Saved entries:
**********

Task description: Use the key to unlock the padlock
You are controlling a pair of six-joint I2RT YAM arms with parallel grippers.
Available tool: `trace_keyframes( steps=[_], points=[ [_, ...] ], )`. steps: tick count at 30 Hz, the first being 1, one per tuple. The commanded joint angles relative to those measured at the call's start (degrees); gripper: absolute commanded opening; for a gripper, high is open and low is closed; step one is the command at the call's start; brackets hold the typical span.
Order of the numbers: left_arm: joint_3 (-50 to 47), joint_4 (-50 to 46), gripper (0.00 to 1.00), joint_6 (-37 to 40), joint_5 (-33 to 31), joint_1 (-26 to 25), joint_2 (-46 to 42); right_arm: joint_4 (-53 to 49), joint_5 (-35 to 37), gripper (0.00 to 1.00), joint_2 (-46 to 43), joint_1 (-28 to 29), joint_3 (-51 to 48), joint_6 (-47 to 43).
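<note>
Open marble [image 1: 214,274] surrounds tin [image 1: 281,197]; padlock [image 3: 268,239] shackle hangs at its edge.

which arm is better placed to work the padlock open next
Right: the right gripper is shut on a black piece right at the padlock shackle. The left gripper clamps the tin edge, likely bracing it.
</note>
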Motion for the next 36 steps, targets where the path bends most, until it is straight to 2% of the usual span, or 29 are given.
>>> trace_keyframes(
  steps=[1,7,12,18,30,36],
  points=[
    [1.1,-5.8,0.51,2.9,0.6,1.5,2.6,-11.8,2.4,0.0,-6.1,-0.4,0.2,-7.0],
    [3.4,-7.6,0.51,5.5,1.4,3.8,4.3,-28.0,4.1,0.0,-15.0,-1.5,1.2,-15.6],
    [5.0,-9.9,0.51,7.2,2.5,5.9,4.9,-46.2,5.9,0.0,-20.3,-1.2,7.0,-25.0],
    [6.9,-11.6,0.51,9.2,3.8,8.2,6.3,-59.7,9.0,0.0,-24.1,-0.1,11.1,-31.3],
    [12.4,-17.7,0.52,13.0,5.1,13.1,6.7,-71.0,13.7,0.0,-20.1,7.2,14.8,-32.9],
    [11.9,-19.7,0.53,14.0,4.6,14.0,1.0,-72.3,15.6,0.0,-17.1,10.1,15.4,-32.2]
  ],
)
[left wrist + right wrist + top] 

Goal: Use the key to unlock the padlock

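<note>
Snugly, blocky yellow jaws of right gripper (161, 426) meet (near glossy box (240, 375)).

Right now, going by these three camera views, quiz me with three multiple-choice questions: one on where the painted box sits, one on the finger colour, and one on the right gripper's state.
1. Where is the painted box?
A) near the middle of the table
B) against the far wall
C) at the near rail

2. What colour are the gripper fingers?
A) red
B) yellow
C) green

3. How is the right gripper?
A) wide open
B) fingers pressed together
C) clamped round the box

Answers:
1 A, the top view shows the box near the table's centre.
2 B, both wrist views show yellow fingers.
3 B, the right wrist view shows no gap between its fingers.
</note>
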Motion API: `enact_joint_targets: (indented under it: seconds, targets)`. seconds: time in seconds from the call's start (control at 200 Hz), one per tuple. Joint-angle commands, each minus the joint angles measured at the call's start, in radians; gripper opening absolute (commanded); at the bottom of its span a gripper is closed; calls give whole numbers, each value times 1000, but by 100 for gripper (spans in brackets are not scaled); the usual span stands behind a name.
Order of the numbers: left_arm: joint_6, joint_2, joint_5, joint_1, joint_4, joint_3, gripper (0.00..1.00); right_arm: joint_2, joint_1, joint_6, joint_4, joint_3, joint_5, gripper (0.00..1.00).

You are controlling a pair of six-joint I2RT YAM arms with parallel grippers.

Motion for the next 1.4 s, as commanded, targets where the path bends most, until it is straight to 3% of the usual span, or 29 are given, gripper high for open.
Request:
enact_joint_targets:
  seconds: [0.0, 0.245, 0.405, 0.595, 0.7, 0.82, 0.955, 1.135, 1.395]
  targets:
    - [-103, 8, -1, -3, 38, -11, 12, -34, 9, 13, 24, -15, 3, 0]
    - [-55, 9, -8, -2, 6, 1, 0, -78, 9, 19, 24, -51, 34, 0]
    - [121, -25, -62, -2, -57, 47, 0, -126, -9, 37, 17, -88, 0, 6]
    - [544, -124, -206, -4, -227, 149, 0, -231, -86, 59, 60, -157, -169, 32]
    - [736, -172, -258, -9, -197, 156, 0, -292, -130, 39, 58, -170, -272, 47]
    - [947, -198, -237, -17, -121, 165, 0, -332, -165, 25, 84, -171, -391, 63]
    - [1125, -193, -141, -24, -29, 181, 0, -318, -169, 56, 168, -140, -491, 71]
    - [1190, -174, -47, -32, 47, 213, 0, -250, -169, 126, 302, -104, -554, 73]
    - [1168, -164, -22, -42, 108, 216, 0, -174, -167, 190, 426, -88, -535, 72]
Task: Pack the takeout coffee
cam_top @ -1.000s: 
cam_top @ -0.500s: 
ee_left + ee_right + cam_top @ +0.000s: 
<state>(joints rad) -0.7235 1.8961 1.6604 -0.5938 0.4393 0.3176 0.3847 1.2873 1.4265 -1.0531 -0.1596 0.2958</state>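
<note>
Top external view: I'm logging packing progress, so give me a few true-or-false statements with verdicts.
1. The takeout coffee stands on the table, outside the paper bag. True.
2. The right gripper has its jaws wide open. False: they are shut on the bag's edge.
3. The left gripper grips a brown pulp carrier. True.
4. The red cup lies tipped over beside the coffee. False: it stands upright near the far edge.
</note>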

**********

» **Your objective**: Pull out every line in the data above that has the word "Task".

» **Exercise answer**:
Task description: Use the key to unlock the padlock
Task: Pack the takeout coffee

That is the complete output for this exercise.